Sweet Tea, we Americans look at our doctors as our Heroes, or in other words, they are supposed to have ALL the answers and we look at our doctors as the ultimate authority in what is wrong with us.  So, when our doctors disagree or contradict one another or even get it wrong, this totally undermines our faith in them for we put way too much faith in their having the answers.   I can't tell you how floored I would get when my doctors would do this - they'd either get it totally wrong saying it was all psychosomatic, or they'd get it half wrong saying that there was something wrong but they didn't know what it was.  This would totally floor me time and again and my reactions would really upset my husband because he's Brazilian and he never expected the doctors to get it right.  He thought my reactions overboard!  It was only after I read these two books that I began to see that my upbringing and culture made me look at doctors as the ultimate authority and that they all are supposed to know!   And my having doctors in the family didn't help any for they were put on pedestals!

You're reaction is my own several years ago and I'm trying to help you see that you're expecting way too much from your doctors for you have to realize that they don't know it all.  When you are dealing with the suspicion of a very rare disease you can't expect average lower level doctors to know what to do even though it may be their area.  You also can't expect them to be able to know how to diagnose it for diagnosing a disease is the hardest part of dealing with a patient!  If you are going to find answers, you must recognize your doctors limitations in their capacity and knowledge of what to do.  This doesn't mean that they aren't good doctors, they are only limited and when you put too many expectations in their capacity, you are really being unfair for you are burdening them to give you answers that they haven't the means to give.  

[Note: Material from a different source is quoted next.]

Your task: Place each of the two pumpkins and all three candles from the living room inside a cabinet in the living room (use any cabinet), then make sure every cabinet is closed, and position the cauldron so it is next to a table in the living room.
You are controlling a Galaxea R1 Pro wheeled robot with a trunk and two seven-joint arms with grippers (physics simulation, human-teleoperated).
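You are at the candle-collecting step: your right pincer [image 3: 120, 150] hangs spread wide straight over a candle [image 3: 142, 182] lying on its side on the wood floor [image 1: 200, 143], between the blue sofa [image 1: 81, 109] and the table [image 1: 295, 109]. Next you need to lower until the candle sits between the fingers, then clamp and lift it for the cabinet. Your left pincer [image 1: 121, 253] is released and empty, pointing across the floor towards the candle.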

You must recognize your responsibility in your health care and that means recognizing the limitations of your doctors and seeking out higher authorities who can recognize the disease.   So, for now, forget about these doctors and move on to the higher authorities we've told you about.  They are the ones who need to take a look into the suspicion for masto and they are the only ones who can really say what is going on.   After you get your diagnosis, then you can return to those doctors and they will be able to deal with you better.  Diagnosis is the hard part, treatment is much easier once they know what you have.

I hope this helps!

Lisa

Joan, it took me a while to see that when it boils down to it, who is responsible for my health is NOT my doctor, but is ME!!!   Learning to see that our doctors are not really the person who is responsible is not an easy thing to do and it was the running into too many dangerous situations with clueless doctors is what forced me to see that if I don´t take that responsibility, I´ve got nobody else to blame but myself!


Lisa

Thank you for your kind words. I'm struggling. My grandmother just passed away on Sunday after my parents gave me a, 'oh, by the way, your grandmother is in hospice with 4 days to live and she has breast cancer. She doesn't know." The funeral was this week in NJ. Today I'm wearing both round and linear welts and just want to cry. Sorry to vent. I'll be ok. Oh, and during this my allergist called to say my blood work is positive for histamine.

Patience my new friends, whilst I gain my sea legs and I promise I will see the experts.

Cindi

I am also sorry to hear about your grandmother.  What a heartbreaking thing to have happen at any time, let alone when you are working through your own health issues and many unknowns.   I hope you can begin to heal soon.  

I just wanted to add that my allergist called me "the most non-reactive patient"  he had every encountered, yet I appeared to be reacting to everything.  And, I also had a serious reaction after brushing up against a plant and, like Pam, I am sensitive to salicylates.